It is widely accepted that within genomes, protein-coding exons are naturally more conserved over introns due to natural selection. Evolutionary biology principles dictate that nucleotide mutations that change protein function should affect the genetic fitness of subsequent generations. Recent studies, however, have shown that the rate of mutations can vary significantly among different regions in the genome, due to processes such as replication timing, level of gene expression, and chromatin structure. These notions have led genomic scientists from The Institute for Research in Biomedicine in Barcelona to question if exons and introns have different rates of mutation independent from genetic selection.
The team approaches this question through a cellular system in which the rate of genomic mutation is much higher than normal—cancer. Looking at whole genome data of multiple cancer types with a mutant, error-prone DNA polymerase, the team finds that there are proportionally less DNA mismatch mutations in exons than in introns. Based on sequence content, the team also determines that this decrease is not due to genetic selection.
“Negative selection is a key factor responsible for conserving exons between species, but we now know it is not the only factor,” says senior investigator Núria López-Bigas. “We demonstrate for the first time that exons hold fewer mutations than other regions because these regions are repaired more effectively.”

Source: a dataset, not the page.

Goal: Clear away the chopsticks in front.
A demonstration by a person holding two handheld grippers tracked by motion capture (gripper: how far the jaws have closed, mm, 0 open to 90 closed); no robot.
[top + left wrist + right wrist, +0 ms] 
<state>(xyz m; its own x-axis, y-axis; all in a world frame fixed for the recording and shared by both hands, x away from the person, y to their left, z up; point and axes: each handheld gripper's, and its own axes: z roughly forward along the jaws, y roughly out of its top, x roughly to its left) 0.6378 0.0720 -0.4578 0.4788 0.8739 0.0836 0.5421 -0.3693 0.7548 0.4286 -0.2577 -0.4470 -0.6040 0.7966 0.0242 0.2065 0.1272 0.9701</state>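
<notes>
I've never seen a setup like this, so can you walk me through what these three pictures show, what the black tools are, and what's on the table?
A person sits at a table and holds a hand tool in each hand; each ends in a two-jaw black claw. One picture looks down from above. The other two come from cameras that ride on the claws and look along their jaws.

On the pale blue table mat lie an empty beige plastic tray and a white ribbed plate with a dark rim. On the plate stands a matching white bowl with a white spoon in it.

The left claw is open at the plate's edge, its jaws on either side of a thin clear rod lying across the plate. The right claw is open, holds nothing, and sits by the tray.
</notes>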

The team further determines that the mechanism behind this conservation is driven by a mismatch repair system that prefers exons. Exons appear to be enriched around specific methylated histones, H3K36me3. These areas allow for greater recruitment of repair proteins to exons for more efficient editing.
“Our repair machinery ‘knows’ that it must focus on the most important regions of the genome. This point should be taken into consideration when studying DNA mutation and repair processes and in studies on evolution, whether in tumours or species,” says López-Bigas.
In their paper, published yesterday in Nature, the team concludes that these findings in understanding DNA mutations and repair processes can have practical ramifications in the study of not just the evolution of species, but also the evolution of cancers.